Sometimes when we think we've taken a bad fall, we get rewarded instead. Other times, as shown in my last two posts, what we take as one of our best days, turns out to be one of our worst. It works the other way as well. Here are what I consider some of my best days.

Best Day Number 3: The day we lost our seventh child. That’s right, our seventh. How in the world could that be a best day? Here is the scene. My wife was in her fifth month of pregnancy lying in a maternity room with a drip in her arm to impede labor. She was to be this way for a week. I was at her side every moment after work. There was a monitor nearby recording the heart of the baby inside her. All that time, beep, beep, beep on that machine, the beat of a life fighting to continue living. It was a strong beat, but it was doomed.

One day a doctor called me aside to say it was dangerous to my wife to stall labor longer. Now the drip in the arm was inducing labor. Beep, beep, beep, drip, drip, drip, this was the sound of an execution. Although the baby had a strong heart, her lungs weren’t ready for the outside world and Amy never lived to hear her name.

I heard something more than her heart beat. I heard proof that something existed I didn’t believe in – God. The life desire in the beating of my unborn child’s heart was more than a bodily function of accidental animals.

There was depression and malaise following this seventh tiny death. It was such a devastation to my wife, such a depth of suffering to her, that I could not selfishly brood over my own despair. As a desperate attempt to resurrect something within us I suggested we try church again. There was a brand new church just opened near us and we went there. The sermon, taken from James, "Elijah was a man just like Us" James 5:17, spoke directly to my pain and a few days later I turned my life over to Christ.

Best Day Number 2: This is a sequence stretching from September 2001 through January 2006. Two days after my 21st anniversary with them, my employer terminated me for having the audacity to turn 60 years old. (My interview with the Outsourcing Agency in the tallest building of the city was cancelled for some reason on September 11, 2001.) In the opening days of 2006, I went to the annual congregational meeting of my church only to discover I had been erased from the rolls. The minister pointed to a group of us, called us goats that needed to be separated from the sheep. In less than five years I had lost my long time job and my long time church.

These are two of my best days? Losing a job, suddenly unemployed, my savings quickly drying up, thrown into debt to the IRS by circumstance? Yes. Being branded a heretic to be driven from my place of sanctuary and comfort? Yes.

It made me examine how far I had wandered away since I first came to the Lord. How complacent I had become. How willing to drift along with the world I was. But before I discovered the truth about myself I had to deal with the anger. I was angry and distraught about what the church had done. I wanted to prove them wrong. This drove me back into the Bible looking for their error. Instead I discovered my error. It was not that they were right in what they did to a lot of people that January evening. It was it didn't matter. We were better off cut off from what our old church had become.

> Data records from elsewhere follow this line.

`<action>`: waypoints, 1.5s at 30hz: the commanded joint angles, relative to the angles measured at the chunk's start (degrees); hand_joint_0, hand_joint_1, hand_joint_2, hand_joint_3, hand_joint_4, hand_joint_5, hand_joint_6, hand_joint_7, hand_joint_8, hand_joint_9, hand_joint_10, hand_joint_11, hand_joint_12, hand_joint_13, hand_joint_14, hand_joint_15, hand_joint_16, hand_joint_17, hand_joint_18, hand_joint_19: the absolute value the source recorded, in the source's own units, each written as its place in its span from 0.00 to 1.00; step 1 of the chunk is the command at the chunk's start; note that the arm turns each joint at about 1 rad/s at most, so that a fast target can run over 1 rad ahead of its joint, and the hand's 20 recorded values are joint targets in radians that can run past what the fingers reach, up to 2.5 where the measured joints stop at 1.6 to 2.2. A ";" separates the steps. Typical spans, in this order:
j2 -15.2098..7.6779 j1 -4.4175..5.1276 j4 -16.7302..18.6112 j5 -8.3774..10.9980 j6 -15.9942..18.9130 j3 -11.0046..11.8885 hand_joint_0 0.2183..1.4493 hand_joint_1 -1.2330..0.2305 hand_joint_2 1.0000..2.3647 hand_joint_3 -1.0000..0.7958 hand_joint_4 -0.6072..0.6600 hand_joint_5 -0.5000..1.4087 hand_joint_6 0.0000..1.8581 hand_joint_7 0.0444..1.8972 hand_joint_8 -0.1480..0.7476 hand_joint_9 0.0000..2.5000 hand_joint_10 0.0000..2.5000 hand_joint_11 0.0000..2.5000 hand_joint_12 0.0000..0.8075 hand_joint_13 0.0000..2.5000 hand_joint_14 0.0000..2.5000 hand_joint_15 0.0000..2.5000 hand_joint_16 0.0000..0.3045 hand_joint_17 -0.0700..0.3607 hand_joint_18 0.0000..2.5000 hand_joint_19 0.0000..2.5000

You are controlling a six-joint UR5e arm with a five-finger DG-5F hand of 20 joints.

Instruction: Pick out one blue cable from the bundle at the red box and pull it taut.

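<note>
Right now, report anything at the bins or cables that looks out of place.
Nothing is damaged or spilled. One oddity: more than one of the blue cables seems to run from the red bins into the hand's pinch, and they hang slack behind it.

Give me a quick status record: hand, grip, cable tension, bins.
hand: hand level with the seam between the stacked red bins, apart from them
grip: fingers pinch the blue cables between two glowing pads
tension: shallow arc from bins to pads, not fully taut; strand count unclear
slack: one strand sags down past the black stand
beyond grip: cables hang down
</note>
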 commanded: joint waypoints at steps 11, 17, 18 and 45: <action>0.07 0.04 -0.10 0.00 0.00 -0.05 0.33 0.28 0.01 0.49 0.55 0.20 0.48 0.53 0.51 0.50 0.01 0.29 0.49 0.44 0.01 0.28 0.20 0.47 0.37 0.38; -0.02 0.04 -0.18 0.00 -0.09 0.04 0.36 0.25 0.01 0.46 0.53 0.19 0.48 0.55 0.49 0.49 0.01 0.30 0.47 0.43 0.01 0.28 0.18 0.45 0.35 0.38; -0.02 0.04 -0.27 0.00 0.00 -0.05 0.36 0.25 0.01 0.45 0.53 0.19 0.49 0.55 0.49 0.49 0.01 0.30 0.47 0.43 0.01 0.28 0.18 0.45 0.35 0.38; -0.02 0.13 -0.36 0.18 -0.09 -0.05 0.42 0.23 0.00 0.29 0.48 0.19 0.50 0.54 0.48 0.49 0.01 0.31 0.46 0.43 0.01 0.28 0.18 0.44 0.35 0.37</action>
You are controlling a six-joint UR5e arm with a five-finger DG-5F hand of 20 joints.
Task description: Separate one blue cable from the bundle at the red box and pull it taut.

More importantly it was a good slap upside my head, my "coulda had a V-8 moment". Like a dousing in cold water awakes a dreamer, I was shocked out of my lethargy. My spirit was revived and my priorities were set in the proper order. This made those days the better ones of my life.

What will be my Number One Best Day? Easy! The day I die will be the best day of my life. I get to worship God where he dwells and live forever in the new Heaven and Earth.

Does this mean I want to die right this minute? Absolutely not. I may be of service yet here on earth and there is much I enjoy about this life. I expect there will be down days and up days for many years to come. All it means is I don’t fear living and I don’t fear dying. And I know events are not always what they seem, that sometimes good is bad and bad is good, but in the end good wins.